Vessels in Gulf waters report GPS interference
Iran's Islamic Revolutionary Guard Corps (IRGC) has been interfering with the communications and navigation systems of commercial vessels in the Strait of Hormuz and Gulf waters, regional experts told Al-Mashareq.
This is a political game intended to confuse ships so they will inadvertently stray into Iranian waters, where IRGC forces will seize them, they said.
In an August 7th maritime advisory, the US Department of Transportation's Maritime Administration warned commercial vessels of "heightened military activity and increased political tensions" in the Gulf region.
"Associated with these threats is a potential for miscalculation or misidentification that could lead to aggressive actions," the advisory said.
"Vessels operating in the Persian Gulf, Strait of Hormuz, and Gulf of Oman may also encounter GPS interference, bridge-to-bridge communications spoofing, and/or other communications jamming with little to no warning," it said.
Presenting a list of more than a dozen maritime incidents that have occurred in Gulf waters since May, the advisory said that in at least two cases, vessels reported GPS interference.
"Vessels have also reported spoofed bridge-to-bridge communications from unknown entities falsely claiming to be US or coalition warships," the advisory said.
"From the technical and military standpoints, it is quite possible that the IRGC could manipulate the navigational equipment of ships passing through the Strait of Hormuz," retired UAE army officer Abdullah al-Ameri told Al-Mashareq.
GPS messages and signals could be made to appear as if they are from US or British vessels or observation points, he said, and could be used to misdirect the ships or cause them to change their course.
Once they are outside international waters, these ships could be overpowered and seized under various pretexts, he said, noting that this may have been the case with the British ship, Stena Impero, that the Iranian Navy seized on July 19th.
Such actions amount to a kind of maritime piracy, he said.
"Somali pirates, for example, negotiate for money, and the IRGC is negotiating for political gains that would enable it to [evade] the consequences of its provocative and hostile actions toward the region and the world," al-Ameri said.
Preventing such incidents and interference requires the implementation of a series of additional measures to strengthen procedures and improve the communication between military and commercial vessels, he said.
The impact on oil supply
The IRGC intends to disrupt the security environment in the Strait of Hormuz and Gulf and impede maritime navigation, said Al-Sharq Centre for Regional and Strategic Studies researcher Fathi al-Sayed, who specialises in Iranian affairs.

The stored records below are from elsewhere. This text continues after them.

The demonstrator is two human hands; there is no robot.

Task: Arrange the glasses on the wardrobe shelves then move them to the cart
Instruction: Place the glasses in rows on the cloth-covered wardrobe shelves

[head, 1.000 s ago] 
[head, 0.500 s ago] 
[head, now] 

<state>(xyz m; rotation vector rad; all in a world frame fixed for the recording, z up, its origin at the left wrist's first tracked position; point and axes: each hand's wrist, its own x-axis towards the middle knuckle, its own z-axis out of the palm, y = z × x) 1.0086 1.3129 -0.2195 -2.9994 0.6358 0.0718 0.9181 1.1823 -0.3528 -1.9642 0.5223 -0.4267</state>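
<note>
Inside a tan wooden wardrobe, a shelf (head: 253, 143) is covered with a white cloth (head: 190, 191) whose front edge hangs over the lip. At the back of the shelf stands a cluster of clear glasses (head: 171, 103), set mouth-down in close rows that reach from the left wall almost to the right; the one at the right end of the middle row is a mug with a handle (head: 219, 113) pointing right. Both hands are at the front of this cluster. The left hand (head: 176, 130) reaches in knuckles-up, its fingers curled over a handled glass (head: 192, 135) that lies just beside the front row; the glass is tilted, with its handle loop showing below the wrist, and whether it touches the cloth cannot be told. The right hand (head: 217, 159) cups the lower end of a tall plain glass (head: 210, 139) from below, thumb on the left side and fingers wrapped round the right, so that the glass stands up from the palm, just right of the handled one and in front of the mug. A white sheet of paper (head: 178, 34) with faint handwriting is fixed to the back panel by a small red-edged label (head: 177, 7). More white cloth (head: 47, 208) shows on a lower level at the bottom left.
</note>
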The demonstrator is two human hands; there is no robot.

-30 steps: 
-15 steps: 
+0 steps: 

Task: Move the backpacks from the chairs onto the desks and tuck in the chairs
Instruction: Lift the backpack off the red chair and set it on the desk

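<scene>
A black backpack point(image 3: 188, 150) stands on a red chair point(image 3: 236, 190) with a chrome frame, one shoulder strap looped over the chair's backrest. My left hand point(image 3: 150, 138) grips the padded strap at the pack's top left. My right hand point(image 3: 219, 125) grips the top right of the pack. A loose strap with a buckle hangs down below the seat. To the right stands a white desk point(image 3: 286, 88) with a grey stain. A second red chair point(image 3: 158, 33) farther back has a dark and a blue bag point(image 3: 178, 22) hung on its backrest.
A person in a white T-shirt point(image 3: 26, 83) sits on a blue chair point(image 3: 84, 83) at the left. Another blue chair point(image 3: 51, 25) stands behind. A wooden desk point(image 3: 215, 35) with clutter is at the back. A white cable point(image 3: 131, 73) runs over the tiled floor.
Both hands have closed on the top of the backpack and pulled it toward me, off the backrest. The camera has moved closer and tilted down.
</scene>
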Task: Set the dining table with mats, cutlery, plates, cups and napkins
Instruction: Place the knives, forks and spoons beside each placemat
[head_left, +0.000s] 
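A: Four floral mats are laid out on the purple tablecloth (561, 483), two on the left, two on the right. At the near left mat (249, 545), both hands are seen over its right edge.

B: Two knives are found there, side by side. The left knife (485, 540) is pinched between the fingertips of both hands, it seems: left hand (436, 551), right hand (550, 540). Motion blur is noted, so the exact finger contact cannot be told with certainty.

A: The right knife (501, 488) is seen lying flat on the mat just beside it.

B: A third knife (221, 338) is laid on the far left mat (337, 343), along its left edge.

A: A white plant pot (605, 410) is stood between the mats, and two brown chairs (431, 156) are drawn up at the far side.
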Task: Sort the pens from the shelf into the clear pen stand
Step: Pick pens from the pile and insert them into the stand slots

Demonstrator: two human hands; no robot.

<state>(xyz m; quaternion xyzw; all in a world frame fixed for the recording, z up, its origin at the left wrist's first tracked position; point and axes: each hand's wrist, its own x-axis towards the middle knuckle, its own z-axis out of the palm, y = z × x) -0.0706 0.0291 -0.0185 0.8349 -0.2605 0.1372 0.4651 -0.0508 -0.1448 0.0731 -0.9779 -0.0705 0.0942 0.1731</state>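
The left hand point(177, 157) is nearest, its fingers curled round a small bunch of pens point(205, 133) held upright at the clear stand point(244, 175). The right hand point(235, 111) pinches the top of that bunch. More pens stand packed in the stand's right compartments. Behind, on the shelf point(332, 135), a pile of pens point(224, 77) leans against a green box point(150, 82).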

The aim is to disrupt oil supplies, he told Al-Mashareq, seeing as this region supplies most countries of the world with their oil needs, and that any disruption to this supply would have a negative impact on global oil prices.
This would stoke tension in the Gulf region, the Middle East and the world at large, he said, and would divert attention from the fundamental problem of the IRGC’s conduct in the region and the resulting destabilisation.
"The IRGC’s determination to stir up tension in the Strait of Hormuz stems from the fact that most of the oil produced by Gulf countries passes through it," Ain Shams University economics professor Shaher Abdullah told Al-Mashareq.
A full 99% of the UAE’s oil exports, 88% of Saudi Arabia’s oil exports, 98% of Iraq’s oil exports and 100% of the oil exports of Qatar, Iran and Kuwait pass through the strait, he said.
"The US and its allies in the Gulf region are looking first towards peaceful solutions, and will not consider military solutions unless absolutely necessary," he said.